What you should do:
What you return should be the lines from the first line of the records below through the line holding "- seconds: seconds", unchanged.
BEGIN Records shown
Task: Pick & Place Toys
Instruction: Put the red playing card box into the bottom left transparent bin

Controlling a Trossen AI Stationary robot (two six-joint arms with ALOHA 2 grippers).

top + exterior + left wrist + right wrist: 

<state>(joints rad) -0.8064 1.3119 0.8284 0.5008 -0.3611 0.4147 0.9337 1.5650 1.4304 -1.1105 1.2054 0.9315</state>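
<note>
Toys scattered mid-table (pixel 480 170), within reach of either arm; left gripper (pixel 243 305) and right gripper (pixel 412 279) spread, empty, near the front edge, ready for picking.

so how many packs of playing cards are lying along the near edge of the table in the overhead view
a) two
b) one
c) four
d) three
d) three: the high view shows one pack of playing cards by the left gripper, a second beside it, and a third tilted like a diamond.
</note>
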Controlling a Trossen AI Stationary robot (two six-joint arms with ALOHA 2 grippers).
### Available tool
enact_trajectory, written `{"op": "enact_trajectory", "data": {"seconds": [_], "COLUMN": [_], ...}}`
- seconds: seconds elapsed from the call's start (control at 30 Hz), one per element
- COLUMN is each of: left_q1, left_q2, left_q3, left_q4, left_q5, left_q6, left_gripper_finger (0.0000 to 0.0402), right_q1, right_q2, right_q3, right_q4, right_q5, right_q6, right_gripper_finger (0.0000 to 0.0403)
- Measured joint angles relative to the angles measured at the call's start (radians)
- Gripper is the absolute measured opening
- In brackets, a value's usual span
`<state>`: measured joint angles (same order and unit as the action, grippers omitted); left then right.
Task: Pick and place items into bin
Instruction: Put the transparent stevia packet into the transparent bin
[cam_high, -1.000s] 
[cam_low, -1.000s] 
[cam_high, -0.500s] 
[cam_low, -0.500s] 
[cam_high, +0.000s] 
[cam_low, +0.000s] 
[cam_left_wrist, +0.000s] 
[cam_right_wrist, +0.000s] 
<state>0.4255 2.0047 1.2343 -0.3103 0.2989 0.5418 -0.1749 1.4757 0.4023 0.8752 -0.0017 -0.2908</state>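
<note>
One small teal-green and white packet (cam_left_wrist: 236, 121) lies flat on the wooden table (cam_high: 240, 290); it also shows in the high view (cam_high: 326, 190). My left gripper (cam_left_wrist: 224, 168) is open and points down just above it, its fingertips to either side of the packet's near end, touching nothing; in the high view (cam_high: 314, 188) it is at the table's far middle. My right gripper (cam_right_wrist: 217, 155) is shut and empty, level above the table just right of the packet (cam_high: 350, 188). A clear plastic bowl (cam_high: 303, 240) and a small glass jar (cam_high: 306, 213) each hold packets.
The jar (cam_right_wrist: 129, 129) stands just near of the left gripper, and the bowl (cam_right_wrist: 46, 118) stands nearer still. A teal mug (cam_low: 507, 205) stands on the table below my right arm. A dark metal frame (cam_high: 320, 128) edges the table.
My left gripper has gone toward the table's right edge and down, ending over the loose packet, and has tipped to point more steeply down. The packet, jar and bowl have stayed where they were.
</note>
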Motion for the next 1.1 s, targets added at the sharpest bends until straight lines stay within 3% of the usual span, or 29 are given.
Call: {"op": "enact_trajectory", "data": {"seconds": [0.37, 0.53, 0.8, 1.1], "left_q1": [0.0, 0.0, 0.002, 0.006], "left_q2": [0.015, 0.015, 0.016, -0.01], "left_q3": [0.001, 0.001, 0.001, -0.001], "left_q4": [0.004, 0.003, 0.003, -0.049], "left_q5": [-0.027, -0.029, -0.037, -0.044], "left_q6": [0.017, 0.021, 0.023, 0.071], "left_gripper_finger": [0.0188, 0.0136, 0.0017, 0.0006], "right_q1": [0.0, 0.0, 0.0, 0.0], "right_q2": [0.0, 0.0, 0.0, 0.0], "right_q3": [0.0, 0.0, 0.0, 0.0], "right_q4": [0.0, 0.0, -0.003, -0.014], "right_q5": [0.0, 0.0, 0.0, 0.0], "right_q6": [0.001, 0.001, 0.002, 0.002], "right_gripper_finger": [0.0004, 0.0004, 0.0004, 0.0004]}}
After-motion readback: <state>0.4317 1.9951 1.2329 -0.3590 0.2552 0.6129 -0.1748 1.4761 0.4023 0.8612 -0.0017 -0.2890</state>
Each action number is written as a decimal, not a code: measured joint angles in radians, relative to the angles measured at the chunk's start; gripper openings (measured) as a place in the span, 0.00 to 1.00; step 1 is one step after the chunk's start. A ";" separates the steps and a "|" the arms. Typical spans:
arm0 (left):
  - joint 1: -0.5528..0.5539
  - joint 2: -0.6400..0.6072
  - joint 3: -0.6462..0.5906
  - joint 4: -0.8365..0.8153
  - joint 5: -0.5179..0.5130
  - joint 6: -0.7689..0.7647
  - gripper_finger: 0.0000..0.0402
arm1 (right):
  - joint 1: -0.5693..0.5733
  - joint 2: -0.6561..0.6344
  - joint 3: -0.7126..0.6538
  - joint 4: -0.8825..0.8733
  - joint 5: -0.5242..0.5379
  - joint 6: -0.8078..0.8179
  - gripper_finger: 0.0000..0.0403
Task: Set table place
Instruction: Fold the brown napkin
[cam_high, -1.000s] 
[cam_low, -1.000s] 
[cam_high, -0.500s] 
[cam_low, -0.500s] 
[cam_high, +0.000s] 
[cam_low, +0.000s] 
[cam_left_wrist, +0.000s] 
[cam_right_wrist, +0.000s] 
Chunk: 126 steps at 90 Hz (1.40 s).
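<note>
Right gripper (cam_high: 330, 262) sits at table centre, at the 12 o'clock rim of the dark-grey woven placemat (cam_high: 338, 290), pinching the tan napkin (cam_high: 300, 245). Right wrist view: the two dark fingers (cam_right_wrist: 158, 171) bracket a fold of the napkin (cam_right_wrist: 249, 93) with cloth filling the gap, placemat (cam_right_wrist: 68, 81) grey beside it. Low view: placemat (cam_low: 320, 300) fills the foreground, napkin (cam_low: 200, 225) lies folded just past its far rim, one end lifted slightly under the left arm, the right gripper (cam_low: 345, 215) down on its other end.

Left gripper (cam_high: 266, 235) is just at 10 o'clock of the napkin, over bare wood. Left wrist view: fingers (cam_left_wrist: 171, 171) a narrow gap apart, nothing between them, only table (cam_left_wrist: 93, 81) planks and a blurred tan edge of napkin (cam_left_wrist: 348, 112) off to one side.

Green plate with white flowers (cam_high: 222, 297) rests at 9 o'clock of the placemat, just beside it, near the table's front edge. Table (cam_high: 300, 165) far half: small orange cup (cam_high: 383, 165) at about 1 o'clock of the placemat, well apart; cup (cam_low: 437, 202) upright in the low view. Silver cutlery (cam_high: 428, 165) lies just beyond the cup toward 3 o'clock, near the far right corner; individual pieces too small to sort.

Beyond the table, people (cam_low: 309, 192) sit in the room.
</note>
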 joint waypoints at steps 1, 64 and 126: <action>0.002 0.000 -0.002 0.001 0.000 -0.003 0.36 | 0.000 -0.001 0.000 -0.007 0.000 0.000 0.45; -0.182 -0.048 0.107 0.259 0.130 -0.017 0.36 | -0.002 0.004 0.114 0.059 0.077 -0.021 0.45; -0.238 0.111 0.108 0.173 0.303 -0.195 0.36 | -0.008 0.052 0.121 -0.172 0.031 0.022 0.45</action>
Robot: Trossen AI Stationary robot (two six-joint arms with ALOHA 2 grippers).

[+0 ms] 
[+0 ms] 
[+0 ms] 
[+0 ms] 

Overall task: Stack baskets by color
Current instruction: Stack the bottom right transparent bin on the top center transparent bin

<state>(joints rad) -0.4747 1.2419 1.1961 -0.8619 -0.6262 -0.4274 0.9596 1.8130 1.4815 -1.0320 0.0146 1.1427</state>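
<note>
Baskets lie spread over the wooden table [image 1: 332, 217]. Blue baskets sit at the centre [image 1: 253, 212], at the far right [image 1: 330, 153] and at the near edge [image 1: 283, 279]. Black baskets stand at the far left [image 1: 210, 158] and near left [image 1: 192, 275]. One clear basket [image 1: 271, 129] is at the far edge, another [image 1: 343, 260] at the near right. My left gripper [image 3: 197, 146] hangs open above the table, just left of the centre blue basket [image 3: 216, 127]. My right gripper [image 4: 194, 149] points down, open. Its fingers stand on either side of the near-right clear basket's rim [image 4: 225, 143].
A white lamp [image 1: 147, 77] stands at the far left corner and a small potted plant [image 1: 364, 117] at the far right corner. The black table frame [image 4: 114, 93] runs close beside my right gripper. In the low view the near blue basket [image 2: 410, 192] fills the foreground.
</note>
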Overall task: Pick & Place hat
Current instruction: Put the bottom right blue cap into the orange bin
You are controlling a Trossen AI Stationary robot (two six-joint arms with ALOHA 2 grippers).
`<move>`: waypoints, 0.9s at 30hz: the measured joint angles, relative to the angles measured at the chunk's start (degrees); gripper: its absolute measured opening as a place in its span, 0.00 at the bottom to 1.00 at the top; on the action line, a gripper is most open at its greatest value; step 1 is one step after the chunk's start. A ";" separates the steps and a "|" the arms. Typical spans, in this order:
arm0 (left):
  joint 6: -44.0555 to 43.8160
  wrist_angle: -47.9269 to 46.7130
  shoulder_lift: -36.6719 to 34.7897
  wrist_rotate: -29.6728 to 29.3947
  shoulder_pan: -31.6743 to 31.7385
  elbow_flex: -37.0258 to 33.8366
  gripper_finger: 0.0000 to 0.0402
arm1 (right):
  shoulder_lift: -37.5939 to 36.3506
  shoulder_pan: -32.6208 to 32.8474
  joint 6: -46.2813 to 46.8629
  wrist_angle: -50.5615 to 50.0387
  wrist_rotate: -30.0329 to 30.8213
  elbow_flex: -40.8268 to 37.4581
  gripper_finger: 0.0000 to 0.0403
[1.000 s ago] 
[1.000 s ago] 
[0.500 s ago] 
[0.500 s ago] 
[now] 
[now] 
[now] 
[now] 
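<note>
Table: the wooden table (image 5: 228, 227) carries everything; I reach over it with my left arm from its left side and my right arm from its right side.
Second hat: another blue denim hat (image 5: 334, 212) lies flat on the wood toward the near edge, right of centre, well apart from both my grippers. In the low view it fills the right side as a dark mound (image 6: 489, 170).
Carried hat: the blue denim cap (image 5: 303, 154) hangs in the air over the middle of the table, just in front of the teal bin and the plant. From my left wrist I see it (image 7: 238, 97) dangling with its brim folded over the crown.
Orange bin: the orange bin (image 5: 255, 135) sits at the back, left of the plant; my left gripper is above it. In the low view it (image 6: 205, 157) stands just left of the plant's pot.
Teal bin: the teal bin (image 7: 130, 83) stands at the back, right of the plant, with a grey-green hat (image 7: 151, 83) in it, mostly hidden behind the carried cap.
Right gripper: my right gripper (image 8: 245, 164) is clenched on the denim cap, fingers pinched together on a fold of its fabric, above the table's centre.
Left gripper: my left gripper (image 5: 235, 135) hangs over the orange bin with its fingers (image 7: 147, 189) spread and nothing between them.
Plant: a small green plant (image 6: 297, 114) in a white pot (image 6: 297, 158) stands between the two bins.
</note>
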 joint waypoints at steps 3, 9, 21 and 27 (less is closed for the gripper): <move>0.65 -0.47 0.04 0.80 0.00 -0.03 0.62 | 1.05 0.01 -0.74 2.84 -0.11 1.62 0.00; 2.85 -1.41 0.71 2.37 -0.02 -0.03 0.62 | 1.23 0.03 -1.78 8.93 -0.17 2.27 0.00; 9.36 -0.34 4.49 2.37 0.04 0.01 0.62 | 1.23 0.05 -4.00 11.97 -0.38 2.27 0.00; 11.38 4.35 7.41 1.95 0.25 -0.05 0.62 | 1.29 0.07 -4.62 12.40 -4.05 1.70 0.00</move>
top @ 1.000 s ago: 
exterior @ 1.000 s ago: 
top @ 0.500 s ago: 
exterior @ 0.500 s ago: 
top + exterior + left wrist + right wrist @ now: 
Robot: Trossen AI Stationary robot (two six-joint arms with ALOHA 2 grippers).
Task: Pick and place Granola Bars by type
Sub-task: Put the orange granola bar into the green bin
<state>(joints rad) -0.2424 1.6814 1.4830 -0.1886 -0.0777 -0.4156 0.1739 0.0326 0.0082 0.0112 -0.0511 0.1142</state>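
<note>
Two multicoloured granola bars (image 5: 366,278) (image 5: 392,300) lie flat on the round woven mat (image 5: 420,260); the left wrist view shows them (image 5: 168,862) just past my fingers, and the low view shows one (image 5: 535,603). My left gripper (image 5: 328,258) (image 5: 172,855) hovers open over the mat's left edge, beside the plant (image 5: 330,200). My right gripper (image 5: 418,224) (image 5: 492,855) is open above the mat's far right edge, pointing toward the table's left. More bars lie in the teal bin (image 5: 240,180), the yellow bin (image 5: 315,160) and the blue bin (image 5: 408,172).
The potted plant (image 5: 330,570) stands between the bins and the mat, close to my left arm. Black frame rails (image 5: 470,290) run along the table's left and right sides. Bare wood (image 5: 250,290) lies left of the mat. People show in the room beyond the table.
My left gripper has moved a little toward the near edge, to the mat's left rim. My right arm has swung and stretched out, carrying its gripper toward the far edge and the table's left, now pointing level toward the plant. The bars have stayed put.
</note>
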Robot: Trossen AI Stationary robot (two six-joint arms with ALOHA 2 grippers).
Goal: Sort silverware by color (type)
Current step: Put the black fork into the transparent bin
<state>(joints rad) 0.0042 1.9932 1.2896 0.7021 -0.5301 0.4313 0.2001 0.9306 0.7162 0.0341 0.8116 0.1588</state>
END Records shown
The completed task:
Task: Pick & Place Toys
Instruction: Put the red playing card box into the bottom left transparent bin

Controlling a Trossen AI Stationary robot (two six-joint arms with ALOHA 2 grippers).

top + exterior + left wrist + right wrist: 

<state>(joints rad) -0.8064 1.3119 0.8284 0.5008 -0.3611 0.4147 0.9337 1.5650 1.4304 -1.1105 1.2054 0.9315</state>
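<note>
Toys scattered mid-table (pixel 480 170), within reach of either arm; left gripper (pixel 243 305) and right gripper (pixel 412 279) spread, empty, near the front edge, ready for picking.

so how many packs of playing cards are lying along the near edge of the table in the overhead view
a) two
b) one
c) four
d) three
d) three: the high view shows one pack of playing cards by the left gripper, a second beside it, and a third tilted like a diamond.
</note>
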Controlling a Trossen AI Stationary robot (two six-joint arms with ALOHA 2 grippers).
### Available tool
enact_trajectory, written `{"op": "enact_trajectory", "data": {"seconds": [_], "COLUMN": [_], ...}}`
- seconds: seconds elapsed from the call's start (control at 30 Hz), one per element

No more work remains on this exercise.